_Problem_:
Quote only the lines from the top of the listing below down to and including the line with "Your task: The".
------------------------------
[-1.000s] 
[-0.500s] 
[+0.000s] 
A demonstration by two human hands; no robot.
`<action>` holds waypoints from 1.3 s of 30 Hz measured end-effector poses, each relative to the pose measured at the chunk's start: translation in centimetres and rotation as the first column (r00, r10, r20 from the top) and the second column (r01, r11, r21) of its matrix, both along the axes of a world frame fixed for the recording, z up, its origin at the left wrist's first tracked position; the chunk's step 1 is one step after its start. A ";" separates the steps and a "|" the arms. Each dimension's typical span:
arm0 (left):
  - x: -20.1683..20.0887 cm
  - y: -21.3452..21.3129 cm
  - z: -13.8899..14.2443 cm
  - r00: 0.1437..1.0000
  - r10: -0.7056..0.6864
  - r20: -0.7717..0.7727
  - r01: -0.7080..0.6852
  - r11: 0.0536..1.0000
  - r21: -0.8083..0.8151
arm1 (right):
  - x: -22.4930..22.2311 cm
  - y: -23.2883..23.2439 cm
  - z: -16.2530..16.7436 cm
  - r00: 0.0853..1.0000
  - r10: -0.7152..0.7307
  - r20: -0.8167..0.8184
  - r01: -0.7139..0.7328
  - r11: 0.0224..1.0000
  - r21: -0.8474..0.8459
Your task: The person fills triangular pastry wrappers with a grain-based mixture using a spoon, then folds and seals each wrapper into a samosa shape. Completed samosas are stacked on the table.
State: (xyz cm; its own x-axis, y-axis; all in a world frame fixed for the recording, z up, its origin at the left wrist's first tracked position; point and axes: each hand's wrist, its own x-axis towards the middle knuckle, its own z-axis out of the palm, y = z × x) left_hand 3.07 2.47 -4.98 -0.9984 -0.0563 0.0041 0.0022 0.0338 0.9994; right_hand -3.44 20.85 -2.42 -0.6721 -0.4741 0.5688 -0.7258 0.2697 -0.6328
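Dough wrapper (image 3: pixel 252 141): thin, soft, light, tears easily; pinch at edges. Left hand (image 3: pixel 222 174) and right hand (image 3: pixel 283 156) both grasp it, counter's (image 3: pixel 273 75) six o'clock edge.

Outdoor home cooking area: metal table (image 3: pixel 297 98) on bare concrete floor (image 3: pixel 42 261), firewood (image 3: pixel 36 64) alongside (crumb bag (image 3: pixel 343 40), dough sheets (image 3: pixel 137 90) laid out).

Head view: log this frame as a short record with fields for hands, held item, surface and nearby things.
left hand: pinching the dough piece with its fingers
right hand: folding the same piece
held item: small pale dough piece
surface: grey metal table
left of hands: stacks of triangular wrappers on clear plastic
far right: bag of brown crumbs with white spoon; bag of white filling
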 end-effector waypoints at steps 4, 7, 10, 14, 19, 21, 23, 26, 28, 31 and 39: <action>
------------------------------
_Your response_:
[-1.000s] 
[-0.500s] 
[+0.000s] 
A demonstration by two human hands; no robot.
`<action>` holds waypoints from 1.3 s of 30 Hz measured end-effector poses, each relative to the pose measured at the chunk's start: translation in centimetres and rotation as the first column (r00, r10, r20 from the top) and the second column (r01, r11, r21) of its matrix, both along the axes of a world frame fixed for the recording, z up, its origin at the left wrist's first tracked position; the chunk's step 1 is one step after its start. A ";" separates the steps and a "|" the arms. Each dimension's typical span:
arm0 (left):
  - x: -20.1683..20.0887 cm
  - y: -21.3452..21.3129 cm
  - z: -13.8899..14.2443 cm
  - r00: 0.1437..1.0000
  - r10: -0.7056..0.6864
  - r20: -0.7717..0.7727
  - r01: -0.7080..0.6852
  - r11: 0.0536..1.0000
  - r21: -0.8083..0.8151
arm1 (right):
  - x: -22.4930..22.2311 cm
  - y: -23.2883..23.2439 cm
  - z: -16.2530..16.7436 cm
  - r00: 0.0853..1.0000
  - r10: -0.7152..0.7307
  - r20: -0.8167..0.8184
  - r01: -0.7139..0.7328
  - r11: 0.0224..1.0000
  - r21: -0.8474..0.8459
Your task: The person fills triangular pastry wrappers with a grain-based mixture using a spoon, then folds and seals each wrapper into a samosa shape. Completed samosas are stacked on the table.

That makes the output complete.